Contro ogni forma di totalitarismo, di prevaricazione e di soprusi, tanto su donne che su uomini, su giovani che su anziani, che su adulti, su italiani o su stranieri. Una lotta per l’emancipazione collettiva potremmo dire e non per il potere. Ieri come oggi, soprattutto in questo momento particolare di pandemia che stiamo vivendo. Una guerra diversa, di stampo moderno, ma non meno atroce, dura e crudele, in cui occorrono quella forza e quel coraggio, quella determinazione e quella speranza, per non mollare, ma soprattutto per credere nel domani e per avere ancora fiducia nel lavoro, che si ritornerà a vivere nella ‘normalità, che ‘andrà tutto bene’, come quel grido “pane e libertà” a quei tempi.

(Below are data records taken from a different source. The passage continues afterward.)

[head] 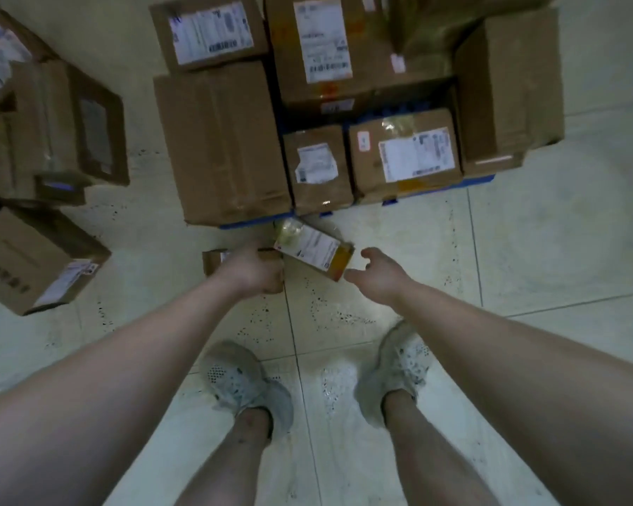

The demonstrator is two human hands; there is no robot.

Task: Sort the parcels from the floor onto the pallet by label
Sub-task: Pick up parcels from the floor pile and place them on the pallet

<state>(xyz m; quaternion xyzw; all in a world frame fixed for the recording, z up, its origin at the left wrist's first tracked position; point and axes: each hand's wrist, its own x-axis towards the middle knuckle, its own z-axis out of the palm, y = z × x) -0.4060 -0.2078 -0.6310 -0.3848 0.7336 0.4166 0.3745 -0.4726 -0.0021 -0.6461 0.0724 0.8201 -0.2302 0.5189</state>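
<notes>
forearms: both bare arms reach down and forward from the bottom corners of the view, above two pale shoes point(245, 385) on the tiled floor point(527, 268).
pallet: blue pallet point(479, 183) shows only as thin strips along its front edge, and cartons cover the rest.
plain carton point(220, 140): the biggest box at the pallet's front left corner, its near face right at the front edge.
loose cartons point(33, 257): unsorted boxes on the floor at the left, well apart from the pallet.
labelled cartons point(406, 158): two smaller boxes side by side along the pallet's front edge, labels up.
flat carton point(212, 259): on the floor just in front of the pallet's front edge, mostly hidden under the left hand.
small parcel point(311, 250): tilted and blurred, between the hands and just off the front edge; i cannot tell whether it rests on the floor.
left hand point(251, 270): fingers curled over the flat carton's near edge, gripping it.
right hand point(377, 268): fingers loosely spread and holding nothing, a fingertip near the parcel's near corner; contact is unclear.
risk, drop: the small parcel looks unheld, so it may tumble or land label down.
risk, mix-up: handling two parcels at once invites putting one with the wrong label group.
risk, space: the front edge is packed, so a parcel set there could slide off.
</notes>
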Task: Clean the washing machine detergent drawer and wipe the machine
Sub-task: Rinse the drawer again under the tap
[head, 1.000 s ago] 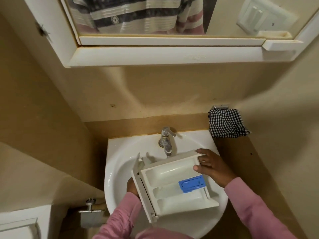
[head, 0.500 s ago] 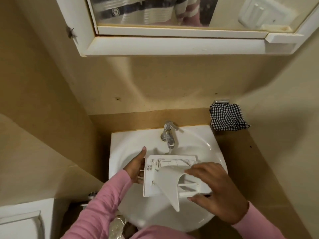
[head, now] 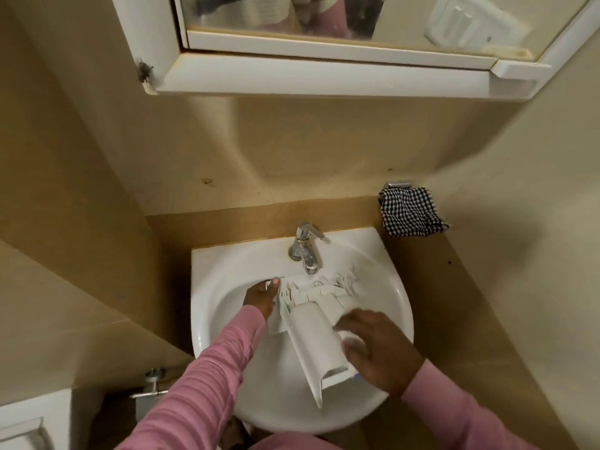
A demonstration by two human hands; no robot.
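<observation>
Now you have the detergent drawer (head: 316, 332) lying underside-up in the sink (head: 227, 319), its back end just below the tap (head: 305, 251); this looks like the rinsing step. Your left hand (head: 259, 297) grips its left edge. Your right hand (head: 380, 352) is blurred over the front end, fingers spread, and I cannot tell whether it has hold. Next, probably get water onto the ribs. The compartments face down, so their contents are hidden.

The right hand (head: 378, 350) is a blur over the detergent drawer (head: 316, 336); fingers of the left hand (head: 259, 297) disappear behind it; the mirror (head: 324, 17) is cropped above.
</observation>
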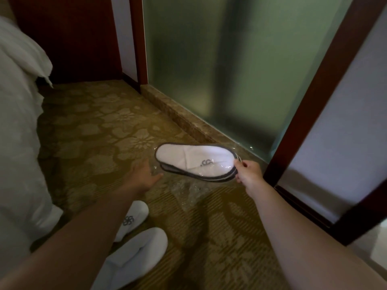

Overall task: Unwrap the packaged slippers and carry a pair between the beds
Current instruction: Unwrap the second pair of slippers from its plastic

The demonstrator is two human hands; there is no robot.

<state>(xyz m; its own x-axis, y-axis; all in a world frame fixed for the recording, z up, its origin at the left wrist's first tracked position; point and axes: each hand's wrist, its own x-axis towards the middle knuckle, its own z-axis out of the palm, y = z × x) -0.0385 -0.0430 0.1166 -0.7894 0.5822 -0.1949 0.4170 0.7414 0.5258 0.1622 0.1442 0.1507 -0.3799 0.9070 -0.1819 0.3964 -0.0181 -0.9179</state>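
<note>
Terry-cloth pair: flat white packaged slippers [194, 162], oval, edged in dark grey piping, a grey logo on the upper, held level in mid-air above the floor.
Wrapper: thin clear plastic film [188, 191], crinkled and glossy, loose around the pair and hanging below it.
Right hand [248, 172]: at 3 o'clock of the pair, thumb and fingertips pinching its rounded end.
Left hand [142, 174]: at 9 o'clock of the pair, fingers spread and relaxed, fingertips at the film's edge; whether they touch it I cannot tell.
Floor: gold-brown carpet [100, 130], woven with a flower pattern.
Loose slippers [134, 243]: two soft white ones on the carpet at 7 o'clock, partly behind the left forearm.
Bed: white bedding [18, 122], smooth, draped at far left.
Wall: frosted glass panel [209, 59] in dark wood framing, with a marble sill below.
</note>
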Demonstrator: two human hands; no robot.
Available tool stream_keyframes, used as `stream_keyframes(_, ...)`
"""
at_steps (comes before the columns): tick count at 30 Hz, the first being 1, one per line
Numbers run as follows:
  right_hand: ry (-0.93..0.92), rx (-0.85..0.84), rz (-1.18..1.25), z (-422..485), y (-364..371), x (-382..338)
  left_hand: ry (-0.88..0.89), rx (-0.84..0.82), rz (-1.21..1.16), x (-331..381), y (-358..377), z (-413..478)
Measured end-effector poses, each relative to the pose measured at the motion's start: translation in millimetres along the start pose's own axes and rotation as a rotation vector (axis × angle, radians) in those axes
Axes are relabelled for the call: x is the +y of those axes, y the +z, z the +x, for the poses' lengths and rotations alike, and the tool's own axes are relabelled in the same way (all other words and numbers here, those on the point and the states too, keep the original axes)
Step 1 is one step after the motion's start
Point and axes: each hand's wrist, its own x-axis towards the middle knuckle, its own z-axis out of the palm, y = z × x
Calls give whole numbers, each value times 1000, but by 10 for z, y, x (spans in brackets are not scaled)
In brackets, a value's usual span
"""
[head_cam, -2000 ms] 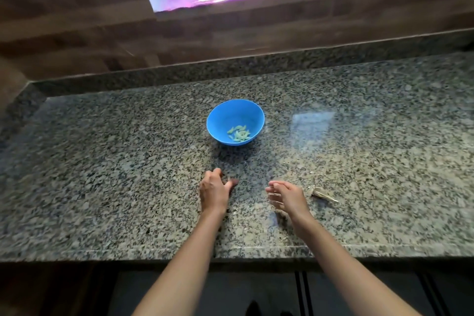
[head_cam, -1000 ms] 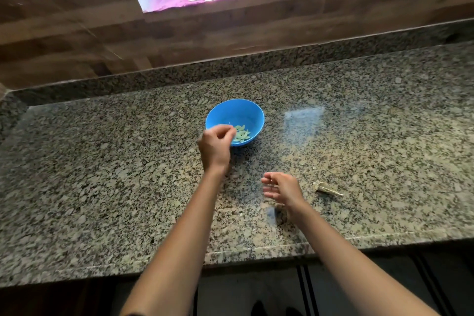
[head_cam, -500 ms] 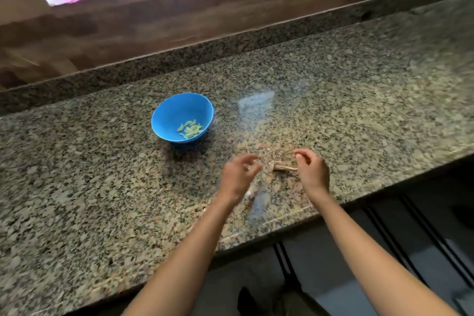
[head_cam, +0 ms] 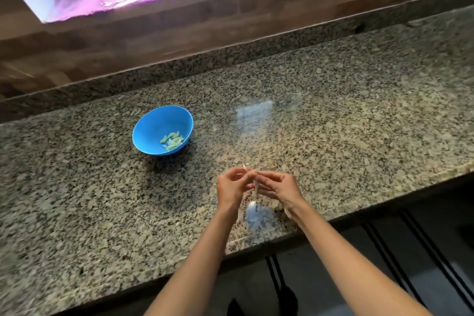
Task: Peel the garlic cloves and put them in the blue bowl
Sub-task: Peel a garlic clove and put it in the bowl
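While your left hand [head_cam: 230, 186] and right hand [head_cam: 279, 187] both pinch the garlic clove [head_cam: 255, 187], peel slowly with small pulls, so it does not slip.

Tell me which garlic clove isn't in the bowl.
The clove pinched between the left hand and right hand; the other cloves lie in the blue bowl.

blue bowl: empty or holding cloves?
Not empty. A small pile of pale peeled cloves lies in the blue bowl, most of its inside bare. Left hand and right hand pinch a garlic clove.
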Motion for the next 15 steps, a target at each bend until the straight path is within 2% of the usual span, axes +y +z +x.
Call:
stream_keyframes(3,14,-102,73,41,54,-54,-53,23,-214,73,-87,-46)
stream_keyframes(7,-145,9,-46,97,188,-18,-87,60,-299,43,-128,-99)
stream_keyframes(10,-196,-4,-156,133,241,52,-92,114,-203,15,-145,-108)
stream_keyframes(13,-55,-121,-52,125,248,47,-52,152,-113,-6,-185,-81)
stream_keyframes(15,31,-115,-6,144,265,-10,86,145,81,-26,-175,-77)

Pane e libertà, ma anche pace e libertà. E se oggi si sta combattendo la battaglia contro un’emergenza sanitaria, non meno grave fu all’epoca e non diverso fu il mezzo e lo strumento, l’arma (non violenta) usata: ovvero il senso ritrovato di fratellanza, solidarietà, unione ee unità. L’unità e l’unione di un’Italia che ce la fa e si risolleva insieme, lottando tutti assieme, uniti.